Sweet left the 2nd Battalion in September 1915 to command 2nd Battalion 8th Gurkha Rifles in France and Egypt.  He accompanied it back to India in March 1916 where he reorganized it at Lansdowne (the home station of 8GR).   He had barely arrived back in India when in April 1916 he was appointed
Commandant 1st Battalion of the 2nd Goorkhas, which he joined in Mesopotamia as part of 35th Brigade.  He commanded them at the action at Beit Aiessa in November 1916, the battles along the Shat al Hai River on 1 and 5 February 1917, the River Tigris Crossing on 23 February 1917 and the actions at Diala River and beyond Deltawa, for which he was award the Distinguished Service Order and mentioned in despatches.  Sweet was evacuated sick, but in March rejoined the battalion at Baquba to command it in the attack on the village of Band i Adhaim on 30 April 1917.  He then went on leave in India before rejoining the 1st Battalion again to lead it the resumption of campaigning after the heat of the Summer, and in particular the actions near Kizil Robat in December 1917.  An extract from General Sir Stanley Maude’s despatch of April 1917 highlights Sweet’s (and others’) very strong leadership when in command: ’…. as regards regimental commanders and those under them , it is not easy to do full justice to their sterling performances .Leadership has never faltered …in the bitterest of struggles.’

Sweet continued in command of the 1st Battalion and was present at the actions at Mirjana , Kardarrah , Jasun and Tel Suliman.  From July 1918 he was officiating commander of 36th Brigade at Tak-i-Ghari before rejoining the 1st Battalion at Kermanshah.  He then remained with them in North Persia at Yanggi-Khan, Sram Sagli and Zinjan until February 1919, for which he was again mentioned in despatches.

Sweet then went on UK leave during which time he was attached to the Indian Peace Contingent based at Hampton Court under command of Major General E Money CB MC and given charge of a mixed  company of Sikhs and Gurkhas.  Having returned to the 1st Battalion in December 1919, he was with it at Kazvin and at Enzeli until March 1920 during which time he again officiated in command of 36th Brigade as well as the 1st Battalion and was again mentioned in despatches.  By June 1920 he was at  Menzil commanding ‘Sweetcol‘,  consisting of the 1st Battalion reinforced by a company of the 42nd Deolis, artillery, machine guns and sappers.

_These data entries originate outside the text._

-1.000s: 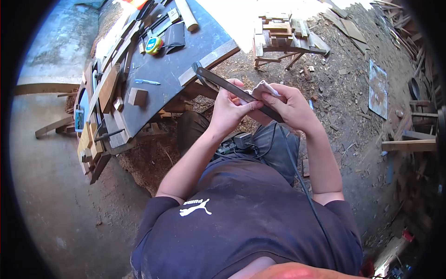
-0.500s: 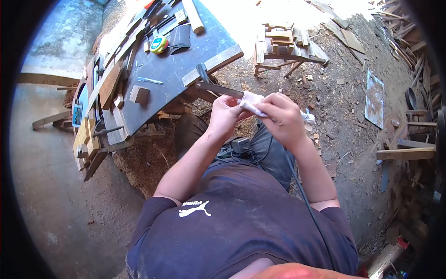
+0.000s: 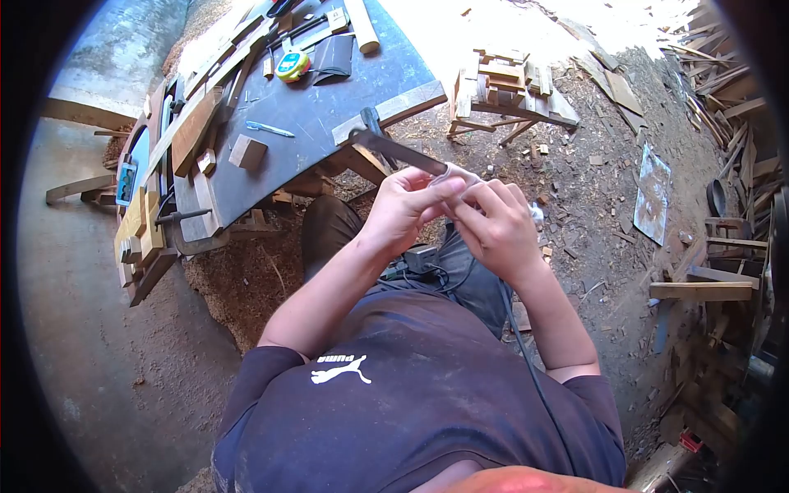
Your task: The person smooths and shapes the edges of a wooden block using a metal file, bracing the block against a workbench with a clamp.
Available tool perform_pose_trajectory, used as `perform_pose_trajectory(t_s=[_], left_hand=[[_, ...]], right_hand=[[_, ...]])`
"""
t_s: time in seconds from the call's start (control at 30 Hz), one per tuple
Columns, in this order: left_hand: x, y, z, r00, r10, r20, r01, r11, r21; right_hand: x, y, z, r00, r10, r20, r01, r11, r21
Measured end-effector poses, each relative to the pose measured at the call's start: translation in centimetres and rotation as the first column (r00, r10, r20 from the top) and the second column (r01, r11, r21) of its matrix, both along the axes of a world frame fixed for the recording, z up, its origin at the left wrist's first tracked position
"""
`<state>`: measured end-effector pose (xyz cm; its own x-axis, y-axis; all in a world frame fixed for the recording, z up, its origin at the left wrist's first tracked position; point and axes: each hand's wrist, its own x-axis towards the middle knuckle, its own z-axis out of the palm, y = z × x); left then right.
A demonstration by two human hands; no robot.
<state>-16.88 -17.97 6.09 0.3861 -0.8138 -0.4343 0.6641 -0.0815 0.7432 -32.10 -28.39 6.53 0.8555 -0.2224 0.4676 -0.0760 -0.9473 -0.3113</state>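
Note:
A long flat metal blade (image 3: pixel 403 154) points up and to the left from between my hands, its far end blurred. White cloth-like wrapping (image 3: pixel 462 172) covers its near end. My left hand (image 3: pixel 407 205) pinches that wrapped end between thumb and fingers. Closed beside it, my right hand (image 3: pixel 500 220) grips the wrapping, and a white end of it (image 3: pixel 537 214) shows past the knuckles. Fingers hide most of the wrapped part. Both hands are in front of my lap, near the corner of a dark worktable (image 3: pixel 304 148).
On the worktable lie a tape measure (image 3: pixel 292 66), a pen (image 3: pixel 269 129), a wooden block (image 3: pixel 247 153) and several wood strips. A small wooden stand (image 3: pixel 526 103) holds stacked pieces. A black cable (image 3: pixel 518 320) runs across my body. Scrap wood (image 3: pixel 744 107) lies piled at right.
My fingers have closed in around the wrapping, with my left thumb now lying over it and less white showing. The view has shifted slightly, and the blade has moved a little right.

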Motion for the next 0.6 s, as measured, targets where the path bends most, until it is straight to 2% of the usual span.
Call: perform_pose_trajectory(t_s=[0.03, 0.07, 0.1, 0.13, 0.2, 0.3, 0.33, 0.4, 0.43, 0.47, 0.5, 0.57, 0.6], left_hand=[[0.0, 0.1, -0.1, 0.999, 0.001, 0.045, -0.001, 1.0, 0.009], [0.1, 0.1, -0.2, 0.996, 0.001, 0.09, -0.002, 1.0, 0.018], [0.3, 0.0, -0.4, 0.991, -0.001, 0.137, -0.003, 1.0, 0.027], [0.7, 0.2, -1.1, 0.965, -0.027, 0.26, 0.022, 0.999, 0.024], [1.0, 0.1, -0.7, 0.949, -0.029, 0.314, 0.035, 0.999, -0.012], [0.9, -0.1, -0.3, 0.933, -0.039, 0.358, 0.073, 0.994, -0.084], [0.7, -0.2, 0.2, 0.922, -0.029, 0.385, 0.077, 0.991, -0.111], [0.7, -0.4, 0.5, 0.915, -0.008, 0.404, 0.087, 0.98, -0.178], [0.6, -0.6, 0.4, 0.921, 0.056, 0.386, 0.025, 0.979, -0.202], [0.1, -0.8, 0.3, 0.923, 0.121, 0.366, -0.039, 0.974, -0.223], [-0.3, -0.9, 0.1, 0.921, 0.185, 0.344, -0.104, 0.965, -0.24], [-0.9, -0.9, 0.0, 0.965, 0.169, 0.2, -0.124, 0.968, -0.218], [-1.0, -0.9, -0.2, 0.975, 0.157, 0.156, -0.121, 0.968, -0.218]], right_hand=[[0.1, 0.2, 0.0, 1.0, -0.004, -0.014, 0.004, 1.0, -0.013], [-0.1, 0.6, 1.1, 0.993, -0.007, -0.116, 0.008, 1.0, 0.002], [-0.1, 0.4, 1.5, 0.995, 0.077, -0.07, -0.069, 0.992, 0.102], [-0.4, -0.1, 1.8, 0.988, 0.153, -0.014, -0.147, 0.969, 0.198], [-0.7, -1.6, 1.9, 0.957, 0.243, 0.16, -0.288, 0.872, 0.396], [-0.2, -1.9, 3.9, 0.971, -0.2, 0.129, 0.098, 0.829, 0.55], [0.1, -2.1, 3.2, 0.974, -0.209, 0.085, 0.114, 0.78, 0.615], [-0.2, -1.9, 2.2, 0.989, -0.132, -0.067, 0.133, 0.591, 0.796], [-0.3, -1.7, 1.7, 0.988, -0.073, -0.133, 0.152, 0.478, 0.865], [0.0, -1.4, 1.3, 0.989, -0.124, -0.08, 0.13, 0.48, 0.867], [0.3, -1.2, 1.1, 0.984, -0.176, -0.027, 0.123, 0.561, 0.819], [1.0, -0.6, 1.1, 0.96, -0.266, 0.091, 0.128, 0.702, 0.701], [1.2, -0.7, 1.0, 0.959, -0.265, 0.098, 0.131, 0.724, 0.677]])
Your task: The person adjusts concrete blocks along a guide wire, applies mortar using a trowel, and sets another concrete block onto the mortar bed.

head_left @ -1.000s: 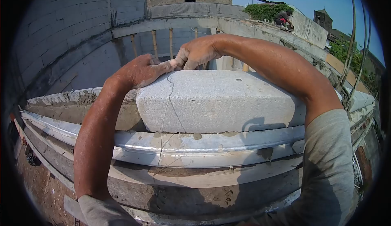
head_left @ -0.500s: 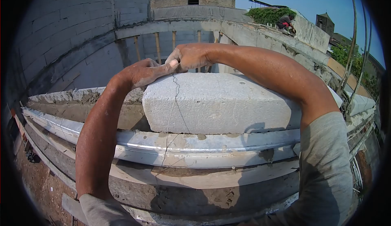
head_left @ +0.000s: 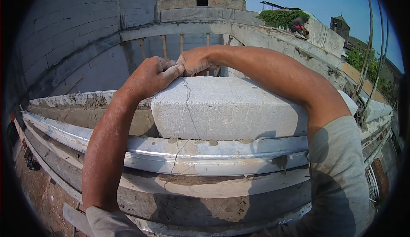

Sweetcol was disbanded after a few months and Sweet returned to commanding the 1st Battalion at
Kazvin as part of the North Persia Force until November 1920, when he eventually handed over command of the battalion after four and half years on active service to Major A Dallas-Smith.  Sweet became a Companion of the Order of St Michael and St George for his services in Mesopotamia and

Sweet’s field service throughout the First World War had been continuous, starting in France with the 2nd Battalion, then with 2nd Battalion 8th Gurkha Rifles in France and Egypt and later in command of the 1st Battalion during almost all its service in Mesopotamia and Persia.  Although officially unemployed during the first part of 1921, Sweet commanded the Indian Contingent Camp at Delhi for the visit of the Duke of Connaught.  For the remainder of the year he was on special duty at Delhi and Simla as Organizing Secretary for Earl Haig’s Ex Services Association.  In January 1922 he retired to Berkshire and served as a Councillor on Wokingham Rural District Council.  He was a member of the Regimental Association and The Sirmoor Club from its creation until his death on 17 September 1966. His decorations and medals belong to the 2nd Goorkhas’ Regimental Medal Collection.  They are currently on loan to the Trustees of The Royal Gurkha Rifles and are on display in the Royal Gurkha Rifles’ Officers’s Mess in Seria, Brunei.

‘Jujube‘ Sweet’s obituary was written by Major General Geoffrey Hind CSI MC and published in The Sirmoor Club Newsletter 1966.  He commented:

’Those who were lucky to serve under him, British and Gurkha alike, held him in the greatest affection and respect.  Always cheerful and unruffled, even under the worst conditions, his humanity, his kindly sense of humour and his example kept all ranks happy and on their toes’.